Kimbo Slice Gina Carano MMA EliteXC
(Don’t expect to see these two fight for a looooooong time.)

— Golden Boy no longer plans to hold hybrid boxing/MMA cards with Affliction. As Golden Boy CEO Richard Schaefer explained the change-of-heart to ESPN.com, “We want to get to know the MMA market better and truly evaluate if there are synergies between the two sports. We are planning to do some focus groups where we will ask boxing and MMA fans how they would feel about it. Once we get the results of that, then we’ll be in a much better position to decide which strategy to apply.” Affliction’s MMA-only fight card on January 24th will still be co-promoted by Golden Boy.

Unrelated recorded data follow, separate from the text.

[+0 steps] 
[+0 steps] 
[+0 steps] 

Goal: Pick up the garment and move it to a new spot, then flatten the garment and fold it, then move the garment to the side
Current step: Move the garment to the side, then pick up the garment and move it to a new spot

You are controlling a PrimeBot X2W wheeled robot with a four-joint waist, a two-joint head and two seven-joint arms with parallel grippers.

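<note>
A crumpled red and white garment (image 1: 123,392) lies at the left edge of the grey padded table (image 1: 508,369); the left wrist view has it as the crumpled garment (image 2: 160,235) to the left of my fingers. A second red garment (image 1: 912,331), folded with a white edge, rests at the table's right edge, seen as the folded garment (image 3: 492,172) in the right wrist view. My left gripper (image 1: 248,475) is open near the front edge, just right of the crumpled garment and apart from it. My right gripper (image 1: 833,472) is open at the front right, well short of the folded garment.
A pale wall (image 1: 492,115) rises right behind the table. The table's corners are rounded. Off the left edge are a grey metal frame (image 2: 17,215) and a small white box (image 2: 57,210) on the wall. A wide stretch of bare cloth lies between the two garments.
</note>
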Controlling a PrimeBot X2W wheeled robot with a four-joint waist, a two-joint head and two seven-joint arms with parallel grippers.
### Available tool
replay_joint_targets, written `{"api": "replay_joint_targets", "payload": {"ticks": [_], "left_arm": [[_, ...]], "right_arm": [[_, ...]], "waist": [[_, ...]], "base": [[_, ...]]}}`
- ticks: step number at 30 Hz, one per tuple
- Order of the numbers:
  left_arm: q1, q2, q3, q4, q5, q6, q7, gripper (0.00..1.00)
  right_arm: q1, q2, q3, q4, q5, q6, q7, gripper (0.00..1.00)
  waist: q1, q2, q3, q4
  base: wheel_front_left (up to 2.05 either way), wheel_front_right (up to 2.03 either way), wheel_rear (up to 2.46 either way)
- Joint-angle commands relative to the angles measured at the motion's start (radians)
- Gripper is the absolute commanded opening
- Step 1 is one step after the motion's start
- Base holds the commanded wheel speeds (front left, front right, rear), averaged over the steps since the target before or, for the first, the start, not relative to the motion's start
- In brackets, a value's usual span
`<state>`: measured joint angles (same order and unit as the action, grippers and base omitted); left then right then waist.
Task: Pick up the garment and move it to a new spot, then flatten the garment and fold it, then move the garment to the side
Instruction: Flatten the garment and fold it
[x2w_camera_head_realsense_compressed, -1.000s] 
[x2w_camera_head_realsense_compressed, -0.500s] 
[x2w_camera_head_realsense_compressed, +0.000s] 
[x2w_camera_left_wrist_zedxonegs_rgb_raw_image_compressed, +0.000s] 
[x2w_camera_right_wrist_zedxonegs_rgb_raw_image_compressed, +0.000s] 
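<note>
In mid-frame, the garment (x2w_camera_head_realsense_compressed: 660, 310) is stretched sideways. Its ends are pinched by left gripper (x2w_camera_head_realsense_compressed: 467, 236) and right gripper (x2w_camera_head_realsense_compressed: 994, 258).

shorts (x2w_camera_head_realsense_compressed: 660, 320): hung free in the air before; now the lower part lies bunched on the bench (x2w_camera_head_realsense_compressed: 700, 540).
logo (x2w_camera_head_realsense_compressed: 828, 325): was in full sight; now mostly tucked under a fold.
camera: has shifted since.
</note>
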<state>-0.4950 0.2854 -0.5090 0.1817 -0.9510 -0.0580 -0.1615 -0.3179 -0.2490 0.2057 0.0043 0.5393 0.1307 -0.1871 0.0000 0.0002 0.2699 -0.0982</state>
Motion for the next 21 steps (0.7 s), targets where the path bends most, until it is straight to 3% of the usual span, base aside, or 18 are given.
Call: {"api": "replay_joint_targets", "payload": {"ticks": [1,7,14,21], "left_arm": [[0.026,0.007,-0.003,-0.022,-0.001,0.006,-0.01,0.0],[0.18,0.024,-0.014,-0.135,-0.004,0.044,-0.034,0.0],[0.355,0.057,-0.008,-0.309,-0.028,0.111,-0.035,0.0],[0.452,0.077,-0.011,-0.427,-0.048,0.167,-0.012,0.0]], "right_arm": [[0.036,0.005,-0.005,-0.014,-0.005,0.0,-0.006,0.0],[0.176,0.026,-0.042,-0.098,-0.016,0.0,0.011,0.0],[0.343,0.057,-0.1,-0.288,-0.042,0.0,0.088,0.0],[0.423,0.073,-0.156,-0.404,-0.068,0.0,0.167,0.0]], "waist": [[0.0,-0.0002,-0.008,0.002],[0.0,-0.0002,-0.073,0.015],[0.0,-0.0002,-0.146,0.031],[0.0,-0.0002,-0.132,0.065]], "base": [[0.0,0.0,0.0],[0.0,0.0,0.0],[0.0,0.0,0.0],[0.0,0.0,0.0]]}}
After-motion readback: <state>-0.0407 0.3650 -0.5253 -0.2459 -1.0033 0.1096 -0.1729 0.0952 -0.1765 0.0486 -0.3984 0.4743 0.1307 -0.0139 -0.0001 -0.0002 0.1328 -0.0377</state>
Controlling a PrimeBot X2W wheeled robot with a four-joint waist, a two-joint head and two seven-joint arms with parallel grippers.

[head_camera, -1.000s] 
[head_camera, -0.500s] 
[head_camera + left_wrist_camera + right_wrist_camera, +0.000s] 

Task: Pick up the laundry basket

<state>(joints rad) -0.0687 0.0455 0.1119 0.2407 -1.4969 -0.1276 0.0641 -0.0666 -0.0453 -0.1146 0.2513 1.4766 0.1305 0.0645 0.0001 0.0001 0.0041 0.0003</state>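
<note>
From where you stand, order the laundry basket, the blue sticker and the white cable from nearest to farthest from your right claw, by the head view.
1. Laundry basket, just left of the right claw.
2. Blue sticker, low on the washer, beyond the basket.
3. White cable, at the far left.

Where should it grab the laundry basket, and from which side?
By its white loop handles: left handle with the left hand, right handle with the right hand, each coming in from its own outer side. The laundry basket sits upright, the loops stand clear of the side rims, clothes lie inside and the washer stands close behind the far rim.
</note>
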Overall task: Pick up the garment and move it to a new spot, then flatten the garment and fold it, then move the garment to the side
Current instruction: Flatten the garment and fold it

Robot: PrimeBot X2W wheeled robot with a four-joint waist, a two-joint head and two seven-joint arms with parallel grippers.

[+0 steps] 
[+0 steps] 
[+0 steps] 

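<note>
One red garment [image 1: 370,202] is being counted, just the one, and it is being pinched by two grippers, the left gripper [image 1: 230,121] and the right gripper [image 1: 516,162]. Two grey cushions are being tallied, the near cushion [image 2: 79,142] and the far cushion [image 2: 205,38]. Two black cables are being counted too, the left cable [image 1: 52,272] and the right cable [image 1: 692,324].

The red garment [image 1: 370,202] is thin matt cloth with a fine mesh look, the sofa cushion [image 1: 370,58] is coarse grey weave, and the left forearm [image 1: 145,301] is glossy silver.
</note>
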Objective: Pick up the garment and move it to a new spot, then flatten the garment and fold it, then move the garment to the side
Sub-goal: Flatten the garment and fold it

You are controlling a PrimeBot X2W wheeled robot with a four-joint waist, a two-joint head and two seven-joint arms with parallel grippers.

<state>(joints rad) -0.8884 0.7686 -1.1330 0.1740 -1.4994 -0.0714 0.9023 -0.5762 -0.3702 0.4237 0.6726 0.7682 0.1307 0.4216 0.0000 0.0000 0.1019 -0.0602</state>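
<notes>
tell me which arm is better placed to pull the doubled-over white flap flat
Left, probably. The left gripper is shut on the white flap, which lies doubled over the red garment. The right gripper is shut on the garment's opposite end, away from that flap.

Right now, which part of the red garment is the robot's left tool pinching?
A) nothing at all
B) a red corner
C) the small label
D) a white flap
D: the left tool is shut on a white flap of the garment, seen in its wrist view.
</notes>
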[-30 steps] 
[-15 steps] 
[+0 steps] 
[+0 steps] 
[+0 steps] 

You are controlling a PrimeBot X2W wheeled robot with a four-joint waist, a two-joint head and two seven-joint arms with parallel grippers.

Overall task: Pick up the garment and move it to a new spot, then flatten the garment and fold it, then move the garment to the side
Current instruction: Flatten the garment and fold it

— Though EliteXC’s fighters are currently in legal limbo because their contracts may be considered company assets in bankruptcy court, the regional promotions that Pro Elite swallowed up over the last two years could be immediately free to operate again. As Dave Meltzer reports:

Most deals [with Pro Elite] included putting the former owners under contract as executive consultants (and then not listening to them), giving them some cash as well as company stock, at the time worth millions and now worth almost nothing. The deals were structured as such that if Pro Elite went bankrupt, all could go back to promoting using the names they developed. King of the Cage, which was the only group profitable underneath the Pro Elite banner, is expected to continue running events as soon as possible. Cage Rage, a U.K. based group whose losses were so staggering they greatly sped up the demise of Pro Elite, is likely not to last much longer.